Try it: No line before the one containing "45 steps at" should appear; that line and all lines after it, through the end of the data, are to be set down exactly.

· · · ·

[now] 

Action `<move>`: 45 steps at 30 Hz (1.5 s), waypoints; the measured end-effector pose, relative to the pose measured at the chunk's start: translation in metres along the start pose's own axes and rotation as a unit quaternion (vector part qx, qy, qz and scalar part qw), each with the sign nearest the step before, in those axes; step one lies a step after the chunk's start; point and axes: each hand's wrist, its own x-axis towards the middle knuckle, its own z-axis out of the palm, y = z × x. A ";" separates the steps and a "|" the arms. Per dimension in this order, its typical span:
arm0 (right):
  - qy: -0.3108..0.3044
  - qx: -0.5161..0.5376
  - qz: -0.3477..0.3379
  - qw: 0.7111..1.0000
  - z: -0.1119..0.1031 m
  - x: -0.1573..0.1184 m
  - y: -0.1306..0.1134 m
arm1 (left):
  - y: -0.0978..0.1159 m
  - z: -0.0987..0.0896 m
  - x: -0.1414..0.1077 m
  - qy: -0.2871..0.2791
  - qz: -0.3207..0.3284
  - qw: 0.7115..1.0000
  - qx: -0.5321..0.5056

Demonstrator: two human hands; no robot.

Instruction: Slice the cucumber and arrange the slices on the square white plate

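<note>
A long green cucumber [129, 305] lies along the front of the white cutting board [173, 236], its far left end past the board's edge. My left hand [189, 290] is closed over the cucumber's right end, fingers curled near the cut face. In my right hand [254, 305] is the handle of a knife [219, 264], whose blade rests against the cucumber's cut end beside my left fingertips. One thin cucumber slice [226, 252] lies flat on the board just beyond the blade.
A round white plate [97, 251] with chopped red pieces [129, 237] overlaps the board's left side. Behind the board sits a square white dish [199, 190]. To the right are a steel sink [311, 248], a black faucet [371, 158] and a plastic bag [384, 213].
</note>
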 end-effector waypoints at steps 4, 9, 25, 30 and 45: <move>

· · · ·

Response area:
Action `<move>`: 45 steps at 30 Hz (1.5 s), waypoints; the measured end-effector pose, relative to the pose measured at the chunk's start: translation in metres along the start pose's own axes and rotation as a unit quaternion (vector part qx, qy, qz and scalar part qw), each with the sign nearest the step before, in those axes; step one lies a step after the chunk's start; point and axes: each hand's wrist, its own x-axis towards the middle knuckle, its own z-axis out of the palm, y = z × x. A ";" separates the steps and a "|" the arms. Per dimension in this order, its typical span:
arm0 (right):
  - qy: -0.3108..0.3044
  - qx: -0.5161..0.5376
  - qz: -0.3477..0.3379
  - qw: 0.7111..1.0000
  - z: -0.1119..0.1031 m
  - x: -0.1573..0.1184 m
  - y: -0.1306..0.1134 m
arm1 (left):
  - y: -0.0978..0.1159 m
  - z: -0.0987..0.0896 m
  - x: -0.1414..0.1077 m
  - qy: -0.2871..0.2791
  - qz: -0.3207..0.3284
  - qw: 0.7115..1.0000
  - qx: -0.5321..0.5056

Demonstrator: two human hands; no robot.

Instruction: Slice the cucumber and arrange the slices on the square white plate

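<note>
A long green cucumber [129, 305] lies along the front of the white cutting board [173, 236], its far left end past the board's edge. My left hand [189, 290] is closed over the cucumber's right end, fingers curled near the cut face. In my right hand [254, 305] is the handle of a knife [219, 264], whose blade rests against the cucumber's cut end beside my left fingertips. One thin cucumber slice [226, 252] lies flat on the board just beyond the blade.
A round white plate [97, 251] with chopped red pieces [129, 237] overlaps the board's left side. Behind the board sits a square white dish [199, 190]. To the right are a steel sink [311, 248], a black faucet [371, 158] and a plastic bag [384, 213].
</note>
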 end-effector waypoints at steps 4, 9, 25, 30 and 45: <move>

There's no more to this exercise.